**Assignment:** Please output the data exactly, without omitting anything.

**Information supplied:**
━━━━━━━━━━━━━━━━━━━━

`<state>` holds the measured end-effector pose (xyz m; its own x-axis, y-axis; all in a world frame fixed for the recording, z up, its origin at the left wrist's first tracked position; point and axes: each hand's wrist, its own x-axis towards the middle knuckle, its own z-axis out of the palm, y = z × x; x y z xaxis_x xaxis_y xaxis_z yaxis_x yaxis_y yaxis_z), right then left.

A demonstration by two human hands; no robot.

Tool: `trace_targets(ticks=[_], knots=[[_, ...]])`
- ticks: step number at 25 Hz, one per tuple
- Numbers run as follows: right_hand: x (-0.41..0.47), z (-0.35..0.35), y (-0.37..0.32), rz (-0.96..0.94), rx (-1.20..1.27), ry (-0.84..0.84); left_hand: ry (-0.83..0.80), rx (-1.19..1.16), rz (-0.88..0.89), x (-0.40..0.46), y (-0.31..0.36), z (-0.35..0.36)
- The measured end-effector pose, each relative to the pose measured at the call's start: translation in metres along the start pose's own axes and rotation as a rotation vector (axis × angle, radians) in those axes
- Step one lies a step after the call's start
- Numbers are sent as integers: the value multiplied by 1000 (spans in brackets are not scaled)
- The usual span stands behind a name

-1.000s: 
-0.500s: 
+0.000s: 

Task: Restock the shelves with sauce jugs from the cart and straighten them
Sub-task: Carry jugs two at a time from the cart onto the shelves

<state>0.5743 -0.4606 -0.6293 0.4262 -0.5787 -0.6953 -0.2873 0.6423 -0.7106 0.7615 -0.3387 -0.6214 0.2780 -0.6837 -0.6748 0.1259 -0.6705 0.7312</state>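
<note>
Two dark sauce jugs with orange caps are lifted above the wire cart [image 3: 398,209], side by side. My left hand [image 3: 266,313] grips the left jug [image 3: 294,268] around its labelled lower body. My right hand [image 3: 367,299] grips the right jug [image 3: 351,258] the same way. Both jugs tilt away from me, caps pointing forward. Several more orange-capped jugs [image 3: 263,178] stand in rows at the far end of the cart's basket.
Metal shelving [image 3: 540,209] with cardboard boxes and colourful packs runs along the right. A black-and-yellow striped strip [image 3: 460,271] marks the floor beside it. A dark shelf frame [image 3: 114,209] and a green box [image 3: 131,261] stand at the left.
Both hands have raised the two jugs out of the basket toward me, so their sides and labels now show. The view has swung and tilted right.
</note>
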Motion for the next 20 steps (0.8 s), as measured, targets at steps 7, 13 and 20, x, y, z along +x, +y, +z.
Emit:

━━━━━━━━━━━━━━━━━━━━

**Output for this exercise:**
`<state>` holds the measured end-effector pose (xyz m; its own x-axis, y-axis; all in a world frame fixed for the recording, z up, its origin at the left wrist's first tracked position; point and axes: each hand's wrist, its own x-axis towards the middle knuckle, its own z-axis out of the palm, y = z × x; x y z xaxis_x xaxis_y xaxis_z yaxis_x yaxis_y yaxis_z), right then left.

A demonstration by two human hands; no robot.

Tool: `trace_targets(ticks=[_], knots=[[_, ...]])`
- ticks: step number at 25 Hz, one per tuple
- Numbers run as follows: right_hand: x (-0.41..0.47), z (-0.35..0.35), y (-0.37..0.32), rz (-0.96..0.94), rx (-1.20..1.27), ry (-0.84..0.84); left_hand: ry (-0.83..0.80), rx (-1.19..1.16), rz (-0.88..0.89), x (-0.40..0.46), y (-0.31..0.36), z (-0.35..0.36)
- The measured end-effector pose, each relative to the pose measured at the call's start: translation in metres along the start pose's own axes and rotation as a rotation vector (axis × angle, radians) in those axes
- Step one lies a step after the call's start
- Numbers are sent as integers: the value multiplied by 1000 (spans in brackets are not scaled)
- The usual span stands behind a name

-1.000s: 
-0.500s: 
+0.000s: 

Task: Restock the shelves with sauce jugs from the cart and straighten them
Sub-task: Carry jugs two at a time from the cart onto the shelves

<state>0.5743 -0.4606 -0.6293 0.4262 -0.5787 -0.6953 -0.2873 0.6423 -0.7106 0.7615 -0.3387 -0.6214 0.2780 -0.6837 -0.6748 0.1259 -0.6705 0.7312</state>
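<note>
Two dark sauce jugs with orange caps are lifted above the wire cart [image 3: 398,209], side by side. My left hand [image 3: 266,313] grips the left jug [image 3: 294,268] around its labelled lower body. My right hand [image 3: 367,299] grips the right jug [image 3: 351,258] the same way. Both jugs tilt away from me, caps pointing forward. Several more orange-capped jugs [image 3: 263,178] stand in rows at the far end of the cart's basket.
Metal shelving [image 3: 540,209] with cardboard boxes and colourful packs runs along the right. A black-and-yellow striped strip [image 3: 460,271] marks the floor beside it. A dark shelf frame [image 3: 114,209] and a green box [image 3: 131,261] stand at the left.
Both hands have raised the two jugs out of the basket toward me, so their sides and labels now show. The view has swung and tilted right.
</note>
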Motion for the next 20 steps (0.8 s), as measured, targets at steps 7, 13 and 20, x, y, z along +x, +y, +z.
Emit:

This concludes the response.